2 . The method of claim 1 , wherein the mammal has a condition selected from the group consisting of viral infection, bacterial infection, fungal infection, cancer, and graft v. host disorders.
3 . The method of claim 1 , wherein the mammal is a human.
4 . The method of claim 1 , wherein the IMXP-888 polypeptide comprises an amino acid sequence selected from the group consisting of:
a) a polypeptide having the sequence of residues 18 to 375 of SEQ ID NO:3; b) a polypeptide having the sequence of residues 13 to 371 of SEQ ID NO:1; c) a polypeptide having the sequence of residues 13 to 280 of SEQ ID NO:2; d) a polypeptide encoded by a sequence that is at least 80% homologous to a polynucleotide sequence that encodes residues 18 to 375 of SEQ ID NO:3; e) a polypeptide encoded by a sequence that is at least 80% homologous to a polynucleotide sequence that encodes residues 13 to 371 of SEQ ID NO:1; and f) a polypeptide encoded by a sequence that is at least 80% homologous to a polynucleotide sequence that encodes residues 13 to 280 of SEQ ID NO:2.
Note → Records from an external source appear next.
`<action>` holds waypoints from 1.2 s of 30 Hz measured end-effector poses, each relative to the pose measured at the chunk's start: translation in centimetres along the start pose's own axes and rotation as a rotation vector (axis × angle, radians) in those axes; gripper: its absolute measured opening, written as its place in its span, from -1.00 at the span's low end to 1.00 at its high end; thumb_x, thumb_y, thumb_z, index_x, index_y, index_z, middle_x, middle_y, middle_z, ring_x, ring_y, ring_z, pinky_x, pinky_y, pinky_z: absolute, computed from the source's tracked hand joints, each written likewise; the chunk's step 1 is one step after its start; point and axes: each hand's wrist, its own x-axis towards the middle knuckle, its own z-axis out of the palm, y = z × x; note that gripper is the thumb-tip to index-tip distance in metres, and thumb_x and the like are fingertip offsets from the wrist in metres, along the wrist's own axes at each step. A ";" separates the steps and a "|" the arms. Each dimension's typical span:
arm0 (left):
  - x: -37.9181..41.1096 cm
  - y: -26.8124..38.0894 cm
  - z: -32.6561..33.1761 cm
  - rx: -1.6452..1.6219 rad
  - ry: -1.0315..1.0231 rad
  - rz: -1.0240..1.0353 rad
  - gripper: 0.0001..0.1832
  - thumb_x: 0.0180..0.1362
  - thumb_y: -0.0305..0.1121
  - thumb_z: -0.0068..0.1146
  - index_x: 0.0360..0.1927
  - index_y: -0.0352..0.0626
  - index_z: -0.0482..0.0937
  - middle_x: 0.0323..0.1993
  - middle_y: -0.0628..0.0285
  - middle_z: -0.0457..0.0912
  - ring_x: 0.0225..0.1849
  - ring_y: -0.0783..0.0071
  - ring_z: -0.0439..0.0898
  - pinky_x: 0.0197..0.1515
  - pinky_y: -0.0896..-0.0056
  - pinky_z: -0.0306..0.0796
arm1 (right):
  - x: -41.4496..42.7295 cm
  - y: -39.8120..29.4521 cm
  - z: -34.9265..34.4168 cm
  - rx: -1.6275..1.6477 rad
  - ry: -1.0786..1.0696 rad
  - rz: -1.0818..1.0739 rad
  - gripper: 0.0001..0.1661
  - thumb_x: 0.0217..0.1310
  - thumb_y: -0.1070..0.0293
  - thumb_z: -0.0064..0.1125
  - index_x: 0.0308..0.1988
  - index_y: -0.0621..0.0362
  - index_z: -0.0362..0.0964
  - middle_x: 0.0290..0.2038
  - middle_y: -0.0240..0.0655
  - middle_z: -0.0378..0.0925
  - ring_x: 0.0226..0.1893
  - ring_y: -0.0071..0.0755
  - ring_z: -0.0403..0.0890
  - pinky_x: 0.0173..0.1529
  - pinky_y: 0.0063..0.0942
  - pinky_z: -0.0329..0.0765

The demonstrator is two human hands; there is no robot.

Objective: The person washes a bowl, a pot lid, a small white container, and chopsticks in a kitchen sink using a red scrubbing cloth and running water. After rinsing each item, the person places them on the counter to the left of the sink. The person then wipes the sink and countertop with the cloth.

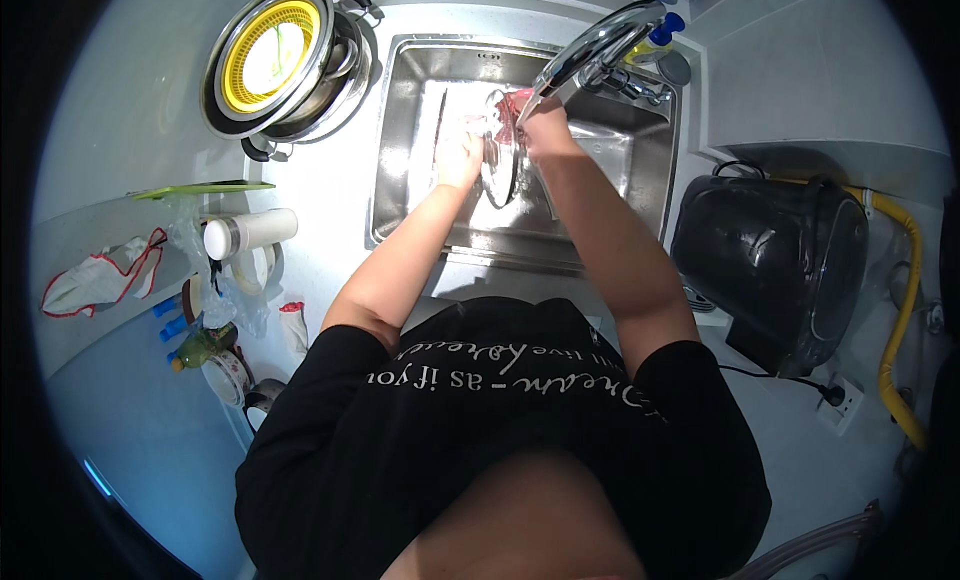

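Over the stainless steel sink (pixel 630 197), my left hand (pixel 459 158) grips the left side of a round, shiny lid (pixel 500 178), which is held on edge and looks like glass with a metal rim. My right hand (pixel 546 126) is at its other side, pressing a red, mesh-like cloth or scrubber (pixel 505 118) against the upper part. The right fingers are partly hidden by the chrome faucet (pixel 592 47), whose spout ends just above that hand. Beside my left hand stands a thin dark edge (pixel 441 118); glare hides what it belongs to.
Left of the sink are stacked metal pots (pixel 352 92) topped by a yellow colander (pixel 232 69). A white thermos flask (pixel 255 233), a tape roll (pixel 259 268) and a green board (pixel 206 190) lie nearer. At right stand a black appliance (pixel 772 272) and a yellow hose (pixel 904 280).
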 end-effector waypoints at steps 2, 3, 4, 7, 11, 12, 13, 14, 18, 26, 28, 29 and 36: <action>-0.2 0.1 -0.4 0.118 0.047 0.088 -0.63 0.19 -0.33 0.04 0.06 -0.23 0.43 -0.27 0.01 0.61 -0.15 0.15 0.60 0.02 0.21 0.41 | -0.1 -1.4 0.1 0.109 -0.112 0.139 -0.71 0.20 0.59 0.04 -0.08 0.17 0.22 -0.35 -0.15 0.58 -0.45 -0.32 0.62 -0.56 -0.33 0.53; -0.2 0.8 -0.9 0.085 0.027 0.060 -0.70 0.21 -0.33 0.03 -0.01 -0.21 0.44 -0.36 0.10 0.56 -0.27 0.26 0.54 -0.11 0.29 0.39 | -0.2 -1.2 -0.1 0.056 -0.091 0.131 -0.70 0.22 0.52 0.10 -0.07 0.22 0.20 -0.36 -0.12 0.59 -0.43 -0.27 0.64 -0.56 -0.29 0.56; -0.4 1.7 -1.5 0.050 0.012 0.025 -0.76 0.23 -0.33 0.02 -0.08 -0.19 0.44 -0.45 0.19 0.51 -0.39 0.37 0.48 -0.25 0.38 0.37 | -1.0 -1.0 -0.2 -0.097 -0.150 0.077 -0.70 0.25 0.52 0.06 -0.07 0.21 0.16 -0.27 -0.06 0.59 -0.41 -0.25 0.64 -0.55 -0.28 0.58; -0.2 -5.1 -0.1 -0.518 -0.138 -0.446 -0.78 0.28 -0.23 -0.09 -0.21 -0.17 0.44 -0.53 0.24 0.51 -0.61 0.46 0.46 -0.56 0.56 0.39 | -1.8 2.4 -0.8 -0.058 -0.260 0.036 -0.77 0.30 0.51 -0.01 -0.07 0.19 0.17 -0.21 -0.12 0.56 -0.42 -0.38 0.61 -0.53 -0.38 0.56; 0.2 -5.5 -0.1 -0.937 -0.436 -1.159 -0.71 0.34 -0.30 -0.34 -0.36 -0.23 0.39 -0.60 0.21 0.48 -0.73 0.48 0.40 -0.78 0.61 0.28 | -3.2 5.3 -2.2 -0.154 -0.357 -0.242 -0.72 0.27 0.55 0.01 -0.09 0.24 0.11 -0.33 -0.22 0.51 -0.34 -0.51 0.58 -0.29 -0.55 0.51; 0.5 -3.7 0.1 -0.963 -0.503 -1.278 -0.72 0.33 -0.33 -0.34 -0.40 -0.20 0.39 -0.64 0.26 0.44 -0.77 0.52 0.33 -0.81 0.61 0.20 | -2.4 7.2 -3.5 -0.307 -0.312 -0.343 -0.74 0.25 0.55 0.05 -0.13 0.24 0.14 -0.35 -0.25 0.51 -0.34 -0.55 0.56 -0.25 -0.55 0.51; 0.5 -1.2 -0.2 -0.988 -0.559 -1.397 -0.73 0.33 -0.36 -0.33 -0.44 -0.17 0.38 -0.68 0.31 0.39 -0.81 0.56 0.25 -0.84 0.62 0.12 | -3.1 6.6 -3.5 -0.350 -0.306 -0.393 -0.74 0.24 0.56 0.07 -0.14 0.24 0.16 -0.36 -0.26 0.51 -0.35 -0.55 0.56 -0.25 -0.55 0.51; 0.4 -0.5 -0.5 -0.951 -0.606 -1.368 -0.72 0.32 -0.35 -0.32 -0.46 -0.15 0.38 -0.70 0.34 0.36 -0.82 0.58 0.20 -0.84 0.63 0.07 | -4.9 4.9 -3.0 -0.395 -0.309 -0.440 -0.75 0.23 0.56 0.08 -0.16 0.23 0.17 -0.36 -0.27 0.50 -0.36 -0.55 0.55 -0.25 -0.54 0.51; 0.3 3.6 0.4 -0.484 -0.615 -1.067 -0.71 0.29 -0.25 -0.20 -0.49 -0.14 0.44 -0.72 0.27 0.39 -0.84 0.46 0.26 -0.84 0.42 0.07 | -6.2 4.5 -3.2 -0.421 -0.202 -0.504 -0.82 0.19 0.57 0.11 -0.26 0.20 0.24 -0.44 -0.27 0.49 -0.44 -0.58 0.54 -0.34 -0.54 0.46; -1.6 3.9 1.6 0.231 -0.119 -0.155 -0.66 0.23 -0.21 -0.14 -0.27 -0.36 0.47 -0.38 -0.32 0.58 -0.26 -0.30 0.56 -0.16 -0.04 0.43 | 4.7 2.3 -3.1 -0.328 0.147 -0.112 -0.74 0.05 0.47 0.24 -0.31 0.21 0.28 -0.57 -0.17 0.48 -0.67 -0.25 0.51 -0.72 -0.25 0.40; -1.3 2.0 1.4 0.282 -0.027 -0.175 -0.68 0.23 -0.24 -0.12 -0.27 -0.35 0.47 -0.39 -0.31 0.58 -0.26 -0.28 0.57 -0.16 -0.04 0.43 | 3.1 4.1 -2.3 -0.217 0.059 -0.141 -0.72 0.10 0.45 0.22 -0.24 0.18 0.26 -0.55 -0.18 0.49 -0.66 -0.27 0.51 -0.69 -0.27 0.41; -1.1 0.9 1.5 0.304 0.018 -0.182 -0.70 0.22 -0.26 -0.11 -0.27 -0.35 0.47 -0.40 -0.31 0.58 -0.27 -0.28 0.57 -0.16 -0.04 0.43 | 1.7 5.4 -1.8 -0.254 0.100 -0.229 -0.73 0.13 0.45 0.20 -0.23 0.17 0.25 -0.57 -0.20 0.48 -0.66 -0.29 0.51 -0.66 -0.30 0.42; -1.7 -2.1 1.6 0.207 0.034 -0.091 -0.72 0.20 -0.28 -0.06 -0.18 -0.32 0.42 -0.37 -0.23 0.58 -0.26 -0.21 0.57 -0.15 -0.02 0.42 | 0.0 4.2 0.9 -0.326 0.194 -0.287 -0.77 0.18 0.51 0.18 -0.30 0.16 0.22 -0.47 -0.25 0.47 -0.48 -0.43 0.53 -0.43 -0.35 0.49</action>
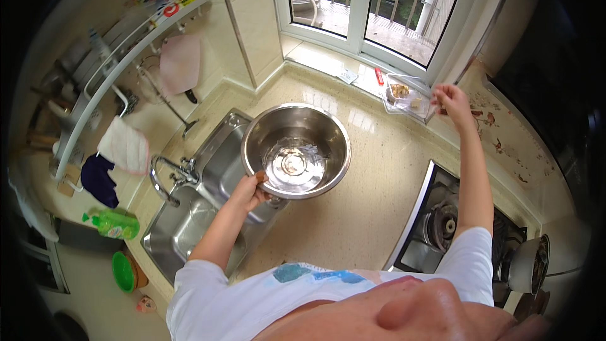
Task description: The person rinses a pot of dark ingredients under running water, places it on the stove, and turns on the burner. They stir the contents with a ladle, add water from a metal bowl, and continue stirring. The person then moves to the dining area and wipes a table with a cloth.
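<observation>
My left hand (248,194) grips the near-left rim of a large stainless steel basin (298,121), thumb over the edge. What looks like clear, rippling water covers the basin's bottom. The basin overlaps the sink's right edge and the countertop; whether it rests on them or is held up is unclear. At the far right, my right hand (452,104) is raised with its fingers curled, beside clear plastic containers (412,92) near the windowsill. Pale brown pieces of food (400,90) lie in one container. Whether those fingers pinch something small cannot be made out.
Left of the basin is a double steel sink (182,213) with a chrome faucet (165,177). A gas stove (438,222) carries a pot (528,265) at right. A green bottle (116,225) stands behind the sink. A wall rack (102,90) runs along the left.
</observation>
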`<state>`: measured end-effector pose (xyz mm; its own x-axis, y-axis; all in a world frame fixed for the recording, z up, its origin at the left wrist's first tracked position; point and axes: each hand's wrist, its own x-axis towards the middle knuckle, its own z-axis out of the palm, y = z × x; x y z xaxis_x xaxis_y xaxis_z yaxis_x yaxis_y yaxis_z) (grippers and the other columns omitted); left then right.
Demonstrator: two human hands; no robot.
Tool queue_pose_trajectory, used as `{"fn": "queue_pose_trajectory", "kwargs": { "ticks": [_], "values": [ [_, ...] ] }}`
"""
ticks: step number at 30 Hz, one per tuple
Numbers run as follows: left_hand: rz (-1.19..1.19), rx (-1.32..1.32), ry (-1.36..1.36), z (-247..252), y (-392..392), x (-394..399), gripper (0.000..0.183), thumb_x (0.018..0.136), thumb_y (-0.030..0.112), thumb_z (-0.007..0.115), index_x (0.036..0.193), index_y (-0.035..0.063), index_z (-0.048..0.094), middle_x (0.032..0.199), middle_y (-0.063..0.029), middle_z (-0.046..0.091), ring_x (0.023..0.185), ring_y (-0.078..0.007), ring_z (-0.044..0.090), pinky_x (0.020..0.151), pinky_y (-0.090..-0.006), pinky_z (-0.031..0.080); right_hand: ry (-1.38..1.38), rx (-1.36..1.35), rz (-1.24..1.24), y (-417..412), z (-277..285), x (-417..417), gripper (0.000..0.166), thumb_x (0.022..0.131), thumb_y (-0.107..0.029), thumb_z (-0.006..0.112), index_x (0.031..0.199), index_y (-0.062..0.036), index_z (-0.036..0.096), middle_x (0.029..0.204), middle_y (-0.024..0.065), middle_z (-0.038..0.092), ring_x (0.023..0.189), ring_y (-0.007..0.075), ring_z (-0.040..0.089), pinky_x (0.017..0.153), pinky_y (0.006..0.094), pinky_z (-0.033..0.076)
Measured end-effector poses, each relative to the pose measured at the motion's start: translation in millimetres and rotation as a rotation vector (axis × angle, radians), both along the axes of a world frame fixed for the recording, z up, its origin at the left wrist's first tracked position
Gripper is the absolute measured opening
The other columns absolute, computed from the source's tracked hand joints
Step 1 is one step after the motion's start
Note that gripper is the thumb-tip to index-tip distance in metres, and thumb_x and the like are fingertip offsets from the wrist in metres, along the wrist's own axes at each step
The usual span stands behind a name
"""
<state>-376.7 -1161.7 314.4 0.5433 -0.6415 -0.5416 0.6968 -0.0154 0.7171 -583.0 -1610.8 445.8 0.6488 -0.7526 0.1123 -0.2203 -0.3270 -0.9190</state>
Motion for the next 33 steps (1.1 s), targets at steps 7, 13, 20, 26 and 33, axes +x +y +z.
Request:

5 . The method of claim 4 wherein the amino acid sequence comprises residues 23 to 370 of SEQ ID NO:3.
6 . The method of claim 1 or 4 , wherein the IMXP-888 polypeptide is glycosylated.
7 . The method of claim 1 or 4 , wherein the IMXP-888 polypeptide is fused to a heterologous polypeptide.
8 . The method of claim 7 , wherein the heterologous polypeptide is a constant region derived from an antibody molecule.
9 . A method of treating an inflammatory disorder in a mammal, comprising administering an effective amount of an IMXP-888 antagonist to the mammal.
10 . The method of claim 9 , wherein the IMXP-888 antagonist is an antibody.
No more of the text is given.